These two approaches have complementary virtues and vices as regards conservatism. The Prawitz-Stalnaker view is conservative about contents, but generalizes the concept of an assertion, while the Martin-Löf view is conservative about assertion but generalizes the notion of assertoric content (this is done anyway in Martin-Löf's type theory). The Prawitz-Stalnaker view is closer to the surface form of natural language reasoning.
A possible way to flesh out the Prawitz-Stalnaker view is to add the idea that if a speaker S hypothetically asserts that q on the assumption that p and then adds the assertion that p, then S has also, indirectly, asserted categorically that q. The net result is the same as on the Martin-Löf-Sundholm alternative, except that in this case an inference is required to reach categorical judgment/assertion.
Then, if we look at the little argument (5), we can see the advancing of the conclusion as an assertion, of the proposition that there is water on Mars, hypothetical in case the premise is only assumed, and categorical in case the premise is itself asserted. In this way we could see hypothetical force as in a sense functional: hypothetical assertoric force is a function that takes a categorical assertion of the premise as argument and yields a categorical assertion of the conclusion as value. This would be an analogy to functional analyses in other areas, in e.g. categorial grammar and proof theory, since hypothetical force must be seen as a structured entity. It fits well with regarding force as an abstract category, related to but not identical with elements of speaker psychology.
2 Conditionals
The so-called paradoxes of the material conditional have shown that there are discrepancies between the use of ordinary indicative conditionals, such as
(9) If Reagan lost the 1980 election, he lost because people who didn't like him voted for him
and the meaning of a material conditional such as
(10) Reagan lost the 1980 election ⊃ he lost because people who didn't like him voted for him
Since the antecedent is false, the material conditional (10) is true, but the conditional (9) does not appear highly assertible. Not even the fact that we have excellent evidence that the antecedent is false makes us inclined to accept an assertoric use of it.
The discrepancies also show up in reasoning, especially in combination with the use of negation.
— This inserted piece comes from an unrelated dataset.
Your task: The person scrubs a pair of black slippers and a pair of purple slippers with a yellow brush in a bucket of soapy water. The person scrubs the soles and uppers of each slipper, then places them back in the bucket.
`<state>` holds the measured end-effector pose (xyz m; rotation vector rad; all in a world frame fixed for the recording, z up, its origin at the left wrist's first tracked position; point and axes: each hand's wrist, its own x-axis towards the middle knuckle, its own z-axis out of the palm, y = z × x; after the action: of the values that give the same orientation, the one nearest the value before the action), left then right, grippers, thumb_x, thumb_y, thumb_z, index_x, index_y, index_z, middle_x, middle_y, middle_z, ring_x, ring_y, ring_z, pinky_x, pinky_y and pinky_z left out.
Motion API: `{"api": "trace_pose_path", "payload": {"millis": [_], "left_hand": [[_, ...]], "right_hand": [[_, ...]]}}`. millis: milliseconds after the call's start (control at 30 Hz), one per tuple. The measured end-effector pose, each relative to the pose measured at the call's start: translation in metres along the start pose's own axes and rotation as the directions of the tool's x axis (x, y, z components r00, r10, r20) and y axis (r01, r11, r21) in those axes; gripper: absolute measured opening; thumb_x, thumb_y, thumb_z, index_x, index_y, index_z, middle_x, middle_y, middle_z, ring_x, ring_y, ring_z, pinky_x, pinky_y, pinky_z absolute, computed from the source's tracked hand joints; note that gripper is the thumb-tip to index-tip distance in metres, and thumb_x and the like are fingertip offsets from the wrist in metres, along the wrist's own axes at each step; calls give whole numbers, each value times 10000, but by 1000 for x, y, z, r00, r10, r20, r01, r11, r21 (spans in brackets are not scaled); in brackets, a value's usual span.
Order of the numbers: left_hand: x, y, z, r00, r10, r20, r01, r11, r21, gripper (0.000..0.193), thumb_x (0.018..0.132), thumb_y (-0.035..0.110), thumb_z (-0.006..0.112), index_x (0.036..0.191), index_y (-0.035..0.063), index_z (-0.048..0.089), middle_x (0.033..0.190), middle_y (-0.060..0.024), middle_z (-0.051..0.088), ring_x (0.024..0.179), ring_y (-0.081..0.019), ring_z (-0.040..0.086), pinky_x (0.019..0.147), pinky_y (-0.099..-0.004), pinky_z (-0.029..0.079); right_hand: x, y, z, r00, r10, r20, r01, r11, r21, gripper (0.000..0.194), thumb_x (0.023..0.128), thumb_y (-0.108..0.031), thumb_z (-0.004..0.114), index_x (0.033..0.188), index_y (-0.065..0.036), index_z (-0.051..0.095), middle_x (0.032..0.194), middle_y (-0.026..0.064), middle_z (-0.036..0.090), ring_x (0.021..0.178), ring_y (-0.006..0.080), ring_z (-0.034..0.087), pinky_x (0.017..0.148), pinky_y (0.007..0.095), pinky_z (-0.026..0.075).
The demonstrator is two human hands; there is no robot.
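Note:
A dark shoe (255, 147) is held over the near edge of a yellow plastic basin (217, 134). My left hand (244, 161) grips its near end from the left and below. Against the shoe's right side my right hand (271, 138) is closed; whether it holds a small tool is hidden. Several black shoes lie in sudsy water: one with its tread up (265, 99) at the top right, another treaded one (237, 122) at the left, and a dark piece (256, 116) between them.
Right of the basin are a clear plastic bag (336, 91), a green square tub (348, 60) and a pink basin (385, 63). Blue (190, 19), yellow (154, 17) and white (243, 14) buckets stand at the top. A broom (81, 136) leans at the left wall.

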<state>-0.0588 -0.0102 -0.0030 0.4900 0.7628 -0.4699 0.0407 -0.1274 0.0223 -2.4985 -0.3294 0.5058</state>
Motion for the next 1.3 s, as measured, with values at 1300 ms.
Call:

The following is an example from Dorothy Edgington (1995, 281):
(11) If God does not exist, then it's not the case that if I pray my prayers will be answered. I do not pray. Therefore God exists.
If the conditional is material, then the negated conditional is equivalent with a conjunction of the antecedent and the negation of the consequent. So understood, the argument is valid.
If good evidence for the truth of the material conditional does not make a natural language conditional correctly assertible, what does? Good evidence by subjective standards for the truth of proposition can be equated with high subjective probability for that proposition. Ernest Adams (1965, 176–77) proposed that a conditional if A, then B is assertible just if the corresponding conditional subjective probability of B given A, p(B|A), is high. This has come to be known as Adams' Thesis, and it is widely accepted (as usual, p(B|A) is equal to p(A&B)/p(A), in case p(A) is positive, and undefined otherwise). Many examples in the literature illustrate that p(B|A) may be low even though p(A ⊃ B) is high. Frank Jackson has the following (1979, 568):
(12) If the sun goes out of existence in ten minutes time, the earth will not be plunged into darkness in eighteen minutes time.
The conditional probability of the consequent given the antecedent is low, but the probability of the corresponding material conditional is high, simply because the probability of the falsity of the antecedent and of the truth of the consequent are both high.
As noted above, the standard idea of of correct assertibility is that an assertion is correct provided there is good evidence for the truth of the proposition asserted. In terms of subjective probability, it is correct iff the subjective probability is high. This equivalence is violated, given Adams' Thesis, if natural language conditionals are material conditionals. Two strategies that have been employed in response are directly relevant for the theory of assertion. The first is to modify the correctness conditions for assertions of conditionals, or even assertions in general. The second is to claim that what looks like an assertion of a proposition expressed by declarative sentence really is a speech act of another type: a conditional assertion. We shall briefly look at these below.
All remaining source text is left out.